Но в согласии Ланового на микроэпизод были актерская лихость и профессиональное благородство. Ведь он стал звездой, едва появившись на экране в роли заносчивого школьника Литовского в «Аттестате зрелости» (Татьяна Лукашевич, 1954). И принял приглашение Фетина в паузе между двумя звездными хитами. «Алыми парусами» (Александр Птушко, 1961), где был, естественно, капитаном Греем, и «Коллегами» (Алексей Сахаров, 1962), экранизацией бестселлера Василия Аксенова, где его Лешка от лица всех мальчиков-шестидесятников клялся жить не по лжи.
Фетину он не отказал, а вот Сергею Бондарчуку долго отказывал (потом уступил), прежде чем сыграть Анатоля Курагина в «Войне и мире»: соглашался сначала только на князя Андрея. И от роли генерала Вольфа в «Семнадцати мгновениях весны» (1973) отбивался. Ну, не мог он забыть детство, не дергаться при звуках немецкой речи и тем более песенок под губную гармошку. Татьяна Лиознова убедила: а ты относись к Вольфу не как к врагу, а как к противнику. Даже от роли Ивана Вараввы в «Офицерах» (Вадим Роговой, 1971), намертво ассоциирующейся с Лановым, он трижды отказывался: не понимал свою функцию в плоском сценарии. Согласился, только придумав, что Варавва — носитель романтической традиции русского офицерства, оттеняющей мужицкую тяжеловесность героя Юматова.
Почему же только офицерства? Все сложнее. Лановой на экране и в жизни воплотил извечный парадокс русского мятежного романтизма, со времен Пушкина органично перетекающего в романтическое государственничество. И идеальным Шервинским он был именно потому, что только Лановой мог придать органичность переходу булгаковского героя от романтической контрреволюционности к приятию революции.
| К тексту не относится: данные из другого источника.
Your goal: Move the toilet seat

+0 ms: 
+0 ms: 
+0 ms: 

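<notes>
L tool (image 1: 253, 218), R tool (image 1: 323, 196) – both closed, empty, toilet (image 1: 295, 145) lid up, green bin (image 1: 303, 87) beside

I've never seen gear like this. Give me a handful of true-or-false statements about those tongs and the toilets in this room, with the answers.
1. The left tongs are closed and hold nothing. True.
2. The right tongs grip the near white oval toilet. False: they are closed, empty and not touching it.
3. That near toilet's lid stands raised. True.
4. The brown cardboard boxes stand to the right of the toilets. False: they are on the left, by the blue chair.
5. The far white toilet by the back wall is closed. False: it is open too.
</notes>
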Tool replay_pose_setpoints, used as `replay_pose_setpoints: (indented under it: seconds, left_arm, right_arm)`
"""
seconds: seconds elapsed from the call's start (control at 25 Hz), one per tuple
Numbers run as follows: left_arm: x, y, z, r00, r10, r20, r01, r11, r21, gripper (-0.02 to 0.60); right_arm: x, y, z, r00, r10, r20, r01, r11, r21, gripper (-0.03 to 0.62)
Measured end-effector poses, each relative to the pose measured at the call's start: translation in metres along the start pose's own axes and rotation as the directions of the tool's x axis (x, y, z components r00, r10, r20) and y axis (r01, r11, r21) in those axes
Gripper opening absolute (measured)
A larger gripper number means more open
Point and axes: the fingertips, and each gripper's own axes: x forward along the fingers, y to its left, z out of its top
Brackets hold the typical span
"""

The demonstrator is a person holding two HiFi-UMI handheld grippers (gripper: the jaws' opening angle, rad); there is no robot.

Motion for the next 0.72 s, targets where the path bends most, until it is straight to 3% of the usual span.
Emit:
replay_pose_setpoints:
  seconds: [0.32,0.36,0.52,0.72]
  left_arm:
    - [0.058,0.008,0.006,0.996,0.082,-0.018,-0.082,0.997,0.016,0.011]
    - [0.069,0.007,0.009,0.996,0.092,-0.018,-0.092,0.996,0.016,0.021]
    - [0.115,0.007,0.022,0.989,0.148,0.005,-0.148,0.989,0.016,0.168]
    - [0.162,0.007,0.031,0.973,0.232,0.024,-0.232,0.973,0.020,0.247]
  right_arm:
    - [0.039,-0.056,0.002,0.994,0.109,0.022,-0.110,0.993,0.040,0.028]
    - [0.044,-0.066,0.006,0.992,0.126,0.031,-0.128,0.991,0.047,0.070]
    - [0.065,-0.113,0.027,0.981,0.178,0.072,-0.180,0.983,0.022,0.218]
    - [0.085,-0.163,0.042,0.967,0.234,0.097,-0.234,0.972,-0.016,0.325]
Точеное лицо Ланового было лицом русского романтизма изначально, со времен второго же его фильма «Павел Корчагин» (Александр Алов, Владимир Наумов, 1956). Только благодаря ему удался замысел отцов советского «революционного барокко» совместить беспощадную жуть судьбы Островского-Корчагина с гимном чистоте и бескорыстию человеческого порыва. На голодном, промерзшем до костей историческом фоне Павка Ланового, избегавший в интонациях и пластике любого бытовизма, был не просто «большевистским Иисусом Христом», а таким «Христом», в которого невозможно не влюбиться.